AIM OF THE TASK: The data below is to be set down exactly.

SUPPLIED MATERIAL:
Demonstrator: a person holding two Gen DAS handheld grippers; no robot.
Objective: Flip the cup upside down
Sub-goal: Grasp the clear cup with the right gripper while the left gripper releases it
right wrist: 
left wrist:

ANSWER AREA:
Demonstrator: a person holding two Gen DAS handheld grippers; no robot.
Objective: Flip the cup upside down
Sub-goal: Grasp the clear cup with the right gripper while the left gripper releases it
right wrist: 
left wrist:

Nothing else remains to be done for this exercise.